▶ _Problem statement_
Drop the images. Copy every line below character for character.

▶ _Source material_
'''

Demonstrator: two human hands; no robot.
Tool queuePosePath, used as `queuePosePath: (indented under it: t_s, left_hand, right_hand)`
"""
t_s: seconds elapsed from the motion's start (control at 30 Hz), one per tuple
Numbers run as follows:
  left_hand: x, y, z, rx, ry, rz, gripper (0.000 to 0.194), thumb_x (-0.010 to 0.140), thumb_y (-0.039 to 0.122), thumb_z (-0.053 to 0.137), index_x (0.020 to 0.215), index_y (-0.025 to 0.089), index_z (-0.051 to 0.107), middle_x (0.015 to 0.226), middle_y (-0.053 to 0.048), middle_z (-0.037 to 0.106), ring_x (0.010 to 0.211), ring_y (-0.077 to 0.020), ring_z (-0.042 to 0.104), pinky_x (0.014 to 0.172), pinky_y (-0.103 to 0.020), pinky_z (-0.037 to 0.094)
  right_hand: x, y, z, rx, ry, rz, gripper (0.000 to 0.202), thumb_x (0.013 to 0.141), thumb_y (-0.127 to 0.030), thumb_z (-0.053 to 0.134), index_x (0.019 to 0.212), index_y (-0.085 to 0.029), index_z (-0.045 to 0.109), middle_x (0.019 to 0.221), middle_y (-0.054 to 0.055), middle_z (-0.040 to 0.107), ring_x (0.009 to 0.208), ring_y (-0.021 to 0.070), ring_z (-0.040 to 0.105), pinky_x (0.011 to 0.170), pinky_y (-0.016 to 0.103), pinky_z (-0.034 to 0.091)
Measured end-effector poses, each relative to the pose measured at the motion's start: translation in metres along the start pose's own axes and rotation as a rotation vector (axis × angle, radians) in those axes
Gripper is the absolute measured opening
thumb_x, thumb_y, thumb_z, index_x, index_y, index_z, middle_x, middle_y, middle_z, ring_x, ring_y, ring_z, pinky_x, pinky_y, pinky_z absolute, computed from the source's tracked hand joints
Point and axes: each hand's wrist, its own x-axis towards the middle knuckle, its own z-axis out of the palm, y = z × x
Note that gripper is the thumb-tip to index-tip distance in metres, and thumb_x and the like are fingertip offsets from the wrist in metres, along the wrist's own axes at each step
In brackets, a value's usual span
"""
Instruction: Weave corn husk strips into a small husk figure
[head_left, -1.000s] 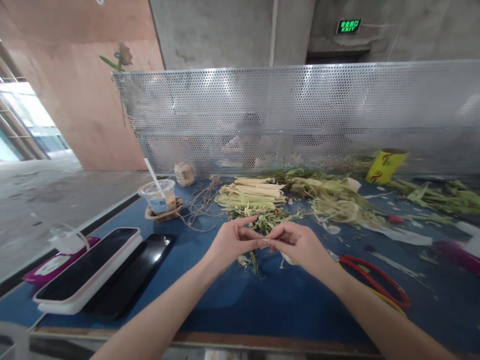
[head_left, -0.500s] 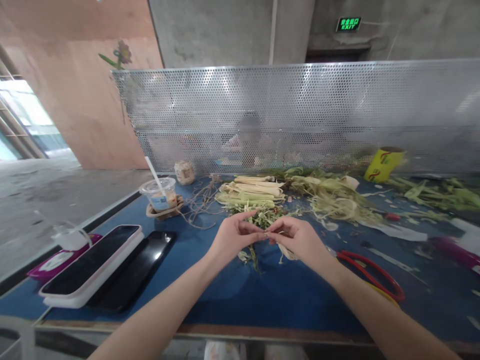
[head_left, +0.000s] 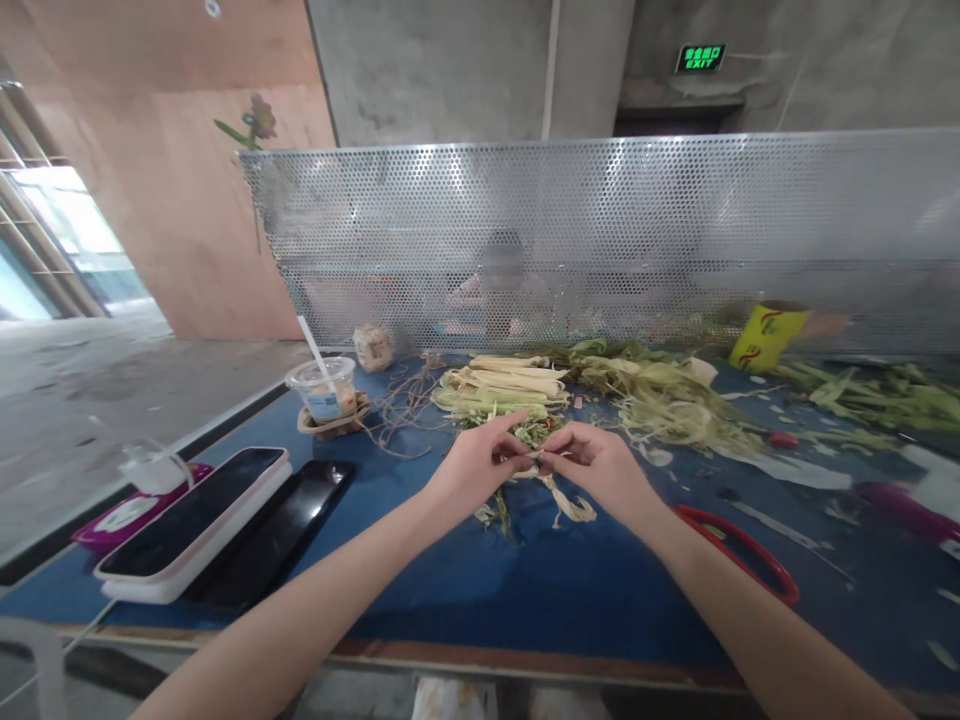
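Note:
My left hand (head_left: 476, 460) and my right hand (head_left: 604, 470) meet over the table, thumbs and fingertips pinched together. Whatever small thing lies between the fingertips is too hidden to name. Just beyond and partly under them is a heap of small dried green leaves and stems (head_left: 529, 430). A pale, twisted husk strip (head_left: 571, 506) shows below my right hand, and a few leafy stems (head_left: 504, 515) stick out below my left. Behind the heap, pale and greenish corn husks (head_left: 506, 378) lie stacked in flat strips.
Left are phones (head_left: 199, 510), a drink cup with a straw (head_left: 324, 390) and tangled twine (head_left: 405, 405). Loose husks (head_left: 660, 395) and a yellow roll (head_left: 766, 335) lie right, where another person's blurred hand (head_left: 829, 324) shows. Red-handled scissors (head_left: 750, 560) are near my right forearm. A perforated metal screen (head_left: 420, 230) stands behind.
My hands remain pinched together, with the right one shifted slightly. More of the pale husk strip shows beneath it. Another person's hand has appeared by the yellow roll. The view has shifted a little.

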Motion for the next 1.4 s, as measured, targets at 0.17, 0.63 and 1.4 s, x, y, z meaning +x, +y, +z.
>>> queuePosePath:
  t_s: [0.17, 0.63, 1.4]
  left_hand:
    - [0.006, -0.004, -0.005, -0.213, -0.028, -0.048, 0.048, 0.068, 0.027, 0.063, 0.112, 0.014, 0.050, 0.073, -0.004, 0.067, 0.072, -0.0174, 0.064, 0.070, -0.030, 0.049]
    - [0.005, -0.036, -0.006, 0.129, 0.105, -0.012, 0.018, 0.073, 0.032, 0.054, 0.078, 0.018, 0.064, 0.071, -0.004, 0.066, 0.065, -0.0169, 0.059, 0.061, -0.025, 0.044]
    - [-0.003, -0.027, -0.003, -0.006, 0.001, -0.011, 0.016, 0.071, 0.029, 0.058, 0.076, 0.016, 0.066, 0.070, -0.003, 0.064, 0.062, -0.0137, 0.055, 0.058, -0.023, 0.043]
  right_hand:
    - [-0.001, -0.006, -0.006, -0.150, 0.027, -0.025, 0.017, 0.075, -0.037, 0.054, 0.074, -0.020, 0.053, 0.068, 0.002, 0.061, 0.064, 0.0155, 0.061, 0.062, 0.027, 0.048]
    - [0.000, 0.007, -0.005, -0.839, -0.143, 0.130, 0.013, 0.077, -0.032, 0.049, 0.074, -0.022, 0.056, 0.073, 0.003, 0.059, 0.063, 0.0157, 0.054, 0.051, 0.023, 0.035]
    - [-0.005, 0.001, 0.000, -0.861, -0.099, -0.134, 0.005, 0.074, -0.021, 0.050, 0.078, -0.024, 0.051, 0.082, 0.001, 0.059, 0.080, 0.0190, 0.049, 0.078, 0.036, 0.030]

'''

▶ _Reply_
Demonstrator: two human hands; no robot.
Tool queuePosePath, used as `queuePosePath: (indented under it: t_s, left_hand, right_hand)`
"""
t_s: seconds elapsed from the motion's start (control at 30 Hz), one per tuple
Numbers run as follows:
  left_hand: x, y, z, rx, ry, rz, gripper (0.000 to 0.194), thumb_x (-0.010 to 0.140), thumb_y (-0.039 to 0.122), thumb_z (-0.053 to 0.137), index_x (0.020 to 0.215), index_y (-0.025 to 0.089), index_z (-0.051 to 0.107), middle_x (0.015 to 0.226), middle_y (-0.053 to 0.048), middle_z (-0.037 to 0.106), ring_x (0.010 to 0.211), ring_y (-0.077 to 0.020), ring_z (-0.042 to 0.104), pinky_x (0.014 to 0.172), pinky_y (-0.103 to 0.020), pinky_z (-0.037 to 0.094)
  right_hand: x, y, z, rx, ry, rz, gripper (0.000 to 0.202), thumb_x (0.013 to 0.141), thumb_y (-0.127 to 0.030), thumb_z (-0.053 to 0.134), index_x (0.019 to 0.212), index_y (-0.085 to 0.029), index_z (-0.045 to 0.109), middle_x (0.019 to 0.221), middle_y (-0.054 to 0.055), middle_z (-0.040 to 0.107), ring_x (0.009 to 0.208), ring_y (-0.021 to 0.070), ring_z (-0.040 to 0.105), pinky_x (0.011 to 0.170), pinky_y (-0.016 to 0.103), pinky_z (-0.034 to 0.091)
Measured end-effector poses, each relative to the pose measured at the motion's start: translation in metres along the start pose's own axes and rotation as a rotation vector (axis × angle, radians) in those axes
Gripper is the absolute measured opening
thumb_x, thumb_y, thumb_z, index_x, index_y, index_z, middle_x, middle_y, middle_z, ring_x, ring_y, ring_z, pinky_x, pinky_y, pinky_z absolute, computed from the source's tracked hand joints
Point and axes: each hand's wrist, its own x-axis towards the middle knuckle, its own z-axis out of the palm, y = z × x
Note that gripper is the thumb-tip to index-tip distance in metres, and thumb_x and the like are fingertip offsets from the wrist in metres, along the wrist's own axes at each step
In brackets, a value's usual span
"""
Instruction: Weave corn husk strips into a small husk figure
[head_left, -1.000s] 
[head_left, -0.500s] 
[head_left, +0.000s] 
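Note:
My left hand (head_left: 476, 460) and my right hand (head_left: 604, 470) meet over the table, thumbs and fingertips pinched together. Whatever small thing lies between the fingertips is too hidden to name. Just beyond and partly under them is a heap of small dried green leaves and stems (head_left: 529, 430). A pale, twisted husk strip (head_left: 571, 506) shows below my right hand, and a few leafy stems (head_left: 504, 515) stick out below my left. Behind the heap, pale and greenish corn husks (head_left: 506, 378) lie stacked in flat strips.
Left are phones (head_left: 199, 510), a drink cup with a straw (head_left: 324, 390) and tangled twine (head_left: 405, 405). Loose husks (head_left: 660, 395) and a yellow roll (head_left: 766, 335) lie right, where another person's blurred hand (head_left: 829, 324) shows. Red-handled scissors (head_left: 750, 560) are near my right forearm. A perforated metal screen (head_left: 420, 230) stands behind.
My hands remain pinched together, with the right one shifted slightly. More of the pale husk strip shows beneath it. Another person's hand has appeared by the yellow roll. The view has shifted a little.
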
Motion for the next 1.4 s, as measured, targets at 0.17, 0.63 and 1.4 s, x, y, z meaning +x, +y, +z.
>>> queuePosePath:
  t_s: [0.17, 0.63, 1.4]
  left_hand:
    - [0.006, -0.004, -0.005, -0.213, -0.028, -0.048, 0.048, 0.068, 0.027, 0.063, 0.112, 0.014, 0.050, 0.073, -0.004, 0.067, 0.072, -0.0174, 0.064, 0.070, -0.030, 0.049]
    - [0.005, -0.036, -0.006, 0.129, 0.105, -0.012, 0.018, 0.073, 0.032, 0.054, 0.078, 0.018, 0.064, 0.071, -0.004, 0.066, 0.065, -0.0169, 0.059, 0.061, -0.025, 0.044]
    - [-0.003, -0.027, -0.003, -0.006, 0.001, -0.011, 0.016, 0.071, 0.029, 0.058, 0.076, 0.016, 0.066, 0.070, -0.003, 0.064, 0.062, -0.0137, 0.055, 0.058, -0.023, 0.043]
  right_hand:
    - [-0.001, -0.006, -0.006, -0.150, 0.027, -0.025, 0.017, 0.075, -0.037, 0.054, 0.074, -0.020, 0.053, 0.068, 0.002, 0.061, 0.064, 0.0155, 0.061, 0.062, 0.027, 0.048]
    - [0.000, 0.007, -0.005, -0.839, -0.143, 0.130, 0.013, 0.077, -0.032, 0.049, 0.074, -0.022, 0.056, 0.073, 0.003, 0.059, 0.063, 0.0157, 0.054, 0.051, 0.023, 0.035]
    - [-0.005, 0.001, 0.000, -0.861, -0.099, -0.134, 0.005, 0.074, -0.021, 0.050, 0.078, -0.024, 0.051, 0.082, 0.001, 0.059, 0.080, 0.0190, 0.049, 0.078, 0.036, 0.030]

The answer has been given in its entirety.